Return each line in the records below that includes "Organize".
BEGIN Provided material
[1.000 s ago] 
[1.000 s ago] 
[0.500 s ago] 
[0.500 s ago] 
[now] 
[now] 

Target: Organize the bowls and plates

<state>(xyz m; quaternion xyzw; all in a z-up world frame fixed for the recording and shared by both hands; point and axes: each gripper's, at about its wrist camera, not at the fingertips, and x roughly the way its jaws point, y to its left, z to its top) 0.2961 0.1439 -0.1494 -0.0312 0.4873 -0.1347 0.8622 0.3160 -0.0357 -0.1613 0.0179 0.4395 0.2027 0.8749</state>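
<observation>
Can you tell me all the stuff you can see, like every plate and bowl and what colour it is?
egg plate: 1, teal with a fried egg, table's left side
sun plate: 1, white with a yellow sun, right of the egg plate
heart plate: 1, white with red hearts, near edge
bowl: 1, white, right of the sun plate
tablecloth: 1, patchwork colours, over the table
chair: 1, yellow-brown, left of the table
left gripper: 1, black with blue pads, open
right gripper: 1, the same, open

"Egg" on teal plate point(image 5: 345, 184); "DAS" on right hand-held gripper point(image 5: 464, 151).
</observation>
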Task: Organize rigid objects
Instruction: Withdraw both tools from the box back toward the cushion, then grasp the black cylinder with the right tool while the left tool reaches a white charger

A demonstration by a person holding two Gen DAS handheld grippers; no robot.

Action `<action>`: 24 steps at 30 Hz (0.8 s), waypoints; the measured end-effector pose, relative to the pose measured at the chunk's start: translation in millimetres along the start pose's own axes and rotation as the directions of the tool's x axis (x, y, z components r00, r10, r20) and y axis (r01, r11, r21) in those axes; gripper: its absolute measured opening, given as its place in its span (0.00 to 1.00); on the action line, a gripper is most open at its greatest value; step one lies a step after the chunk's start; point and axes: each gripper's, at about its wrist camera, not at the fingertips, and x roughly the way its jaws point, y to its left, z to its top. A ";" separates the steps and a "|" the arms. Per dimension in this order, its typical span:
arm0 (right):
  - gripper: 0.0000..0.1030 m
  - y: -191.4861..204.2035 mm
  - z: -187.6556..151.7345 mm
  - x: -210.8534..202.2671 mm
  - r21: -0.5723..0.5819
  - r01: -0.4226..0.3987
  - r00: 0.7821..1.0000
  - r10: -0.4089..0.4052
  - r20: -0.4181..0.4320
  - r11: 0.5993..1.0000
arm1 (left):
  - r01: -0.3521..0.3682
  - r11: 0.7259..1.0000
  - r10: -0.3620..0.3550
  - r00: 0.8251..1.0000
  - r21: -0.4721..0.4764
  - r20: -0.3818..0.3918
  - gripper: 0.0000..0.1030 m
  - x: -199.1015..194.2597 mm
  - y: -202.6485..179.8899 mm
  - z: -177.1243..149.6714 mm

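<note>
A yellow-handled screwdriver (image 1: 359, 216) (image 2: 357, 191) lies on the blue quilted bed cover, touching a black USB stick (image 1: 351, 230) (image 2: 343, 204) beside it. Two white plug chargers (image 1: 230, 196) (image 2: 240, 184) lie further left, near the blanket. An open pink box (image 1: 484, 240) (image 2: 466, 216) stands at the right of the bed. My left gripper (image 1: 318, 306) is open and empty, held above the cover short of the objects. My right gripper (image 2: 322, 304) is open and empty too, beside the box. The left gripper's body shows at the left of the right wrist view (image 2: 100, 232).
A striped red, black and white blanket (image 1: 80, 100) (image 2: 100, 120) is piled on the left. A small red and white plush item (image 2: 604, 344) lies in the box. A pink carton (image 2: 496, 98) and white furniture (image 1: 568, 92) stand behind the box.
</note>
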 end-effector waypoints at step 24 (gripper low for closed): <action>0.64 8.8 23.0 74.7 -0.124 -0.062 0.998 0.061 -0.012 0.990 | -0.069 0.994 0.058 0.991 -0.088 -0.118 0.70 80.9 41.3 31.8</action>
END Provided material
* [Answer to this exercise]:
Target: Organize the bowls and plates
Task: Organize rigid objects

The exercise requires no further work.